WHAT TO WORK ON: Set down exactly the lines in the records below that run from the line with "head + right" to the line with "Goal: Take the", inclusive, and nothing more.

PROVIDED RECORDS:
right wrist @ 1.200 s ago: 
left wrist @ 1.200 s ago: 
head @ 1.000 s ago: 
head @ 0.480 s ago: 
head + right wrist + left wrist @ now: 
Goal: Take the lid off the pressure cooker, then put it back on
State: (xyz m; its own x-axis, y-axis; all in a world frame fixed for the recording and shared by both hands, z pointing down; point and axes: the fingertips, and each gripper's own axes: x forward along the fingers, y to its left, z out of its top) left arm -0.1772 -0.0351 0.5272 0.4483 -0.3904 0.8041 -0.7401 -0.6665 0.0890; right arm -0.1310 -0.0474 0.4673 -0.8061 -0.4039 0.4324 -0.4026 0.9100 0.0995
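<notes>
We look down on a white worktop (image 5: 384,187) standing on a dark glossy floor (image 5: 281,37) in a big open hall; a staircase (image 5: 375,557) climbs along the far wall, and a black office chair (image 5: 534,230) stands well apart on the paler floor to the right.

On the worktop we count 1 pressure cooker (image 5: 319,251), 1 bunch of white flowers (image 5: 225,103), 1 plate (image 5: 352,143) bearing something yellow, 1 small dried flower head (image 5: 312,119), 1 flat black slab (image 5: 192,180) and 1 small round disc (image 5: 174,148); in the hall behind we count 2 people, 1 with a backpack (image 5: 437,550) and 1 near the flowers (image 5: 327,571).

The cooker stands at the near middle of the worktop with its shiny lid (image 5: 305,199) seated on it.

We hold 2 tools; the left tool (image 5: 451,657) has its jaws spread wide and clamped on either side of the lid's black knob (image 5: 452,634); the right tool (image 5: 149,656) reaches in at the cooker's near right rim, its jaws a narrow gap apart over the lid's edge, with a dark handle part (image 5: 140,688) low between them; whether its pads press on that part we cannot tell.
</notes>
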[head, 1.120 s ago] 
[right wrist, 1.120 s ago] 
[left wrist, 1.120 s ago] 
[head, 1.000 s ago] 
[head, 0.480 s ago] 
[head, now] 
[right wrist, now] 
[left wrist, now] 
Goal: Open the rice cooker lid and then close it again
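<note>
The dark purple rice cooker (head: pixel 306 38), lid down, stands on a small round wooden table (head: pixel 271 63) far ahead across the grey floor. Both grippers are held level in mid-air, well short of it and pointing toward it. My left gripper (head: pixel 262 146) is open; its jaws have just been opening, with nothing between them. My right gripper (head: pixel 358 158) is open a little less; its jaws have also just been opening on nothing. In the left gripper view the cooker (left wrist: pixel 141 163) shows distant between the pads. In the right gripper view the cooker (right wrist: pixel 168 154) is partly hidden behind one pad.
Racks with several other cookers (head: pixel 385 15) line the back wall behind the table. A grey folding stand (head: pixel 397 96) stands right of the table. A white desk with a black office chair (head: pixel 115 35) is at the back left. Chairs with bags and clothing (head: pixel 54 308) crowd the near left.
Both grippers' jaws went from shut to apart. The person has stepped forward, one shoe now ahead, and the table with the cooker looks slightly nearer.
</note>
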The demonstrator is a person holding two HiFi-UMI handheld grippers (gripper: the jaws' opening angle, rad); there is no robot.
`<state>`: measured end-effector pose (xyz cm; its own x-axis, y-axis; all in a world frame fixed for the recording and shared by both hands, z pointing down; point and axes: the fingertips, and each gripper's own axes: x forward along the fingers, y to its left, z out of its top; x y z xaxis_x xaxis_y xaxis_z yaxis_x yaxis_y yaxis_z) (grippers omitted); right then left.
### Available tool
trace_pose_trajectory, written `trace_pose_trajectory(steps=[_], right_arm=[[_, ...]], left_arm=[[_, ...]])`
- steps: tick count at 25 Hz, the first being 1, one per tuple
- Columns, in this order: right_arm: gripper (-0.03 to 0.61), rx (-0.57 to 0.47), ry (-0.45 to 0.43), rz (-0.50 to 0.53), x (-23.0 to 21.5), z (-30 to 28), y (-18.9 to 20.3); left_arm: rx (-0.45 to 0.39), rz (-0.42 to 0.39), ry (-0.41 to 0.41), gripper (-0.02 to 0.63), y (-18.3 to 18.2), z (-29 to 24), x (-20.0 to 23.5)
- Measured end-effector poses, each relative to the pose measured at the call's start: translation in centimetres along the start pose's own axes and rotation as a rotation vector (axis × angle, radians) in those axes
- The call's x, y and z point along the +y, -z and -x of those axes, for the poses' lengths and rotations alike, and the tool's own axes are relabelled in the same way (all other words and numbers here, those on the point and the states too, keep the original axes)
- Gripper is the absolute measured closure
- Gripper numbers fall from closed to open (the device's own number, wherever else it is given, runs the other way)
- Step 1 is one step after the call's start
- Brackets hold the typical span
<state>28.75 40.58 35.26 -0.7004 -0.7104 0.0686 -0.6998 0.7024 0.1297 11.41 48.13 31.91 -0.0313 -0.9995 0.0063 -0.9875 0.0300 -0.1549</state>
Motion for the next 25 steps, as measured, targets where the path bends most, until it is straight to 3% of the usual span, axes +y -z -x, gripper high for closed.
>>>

SOLUTION TO THIS TASK:
head + right wrist + left wrist @ now: 
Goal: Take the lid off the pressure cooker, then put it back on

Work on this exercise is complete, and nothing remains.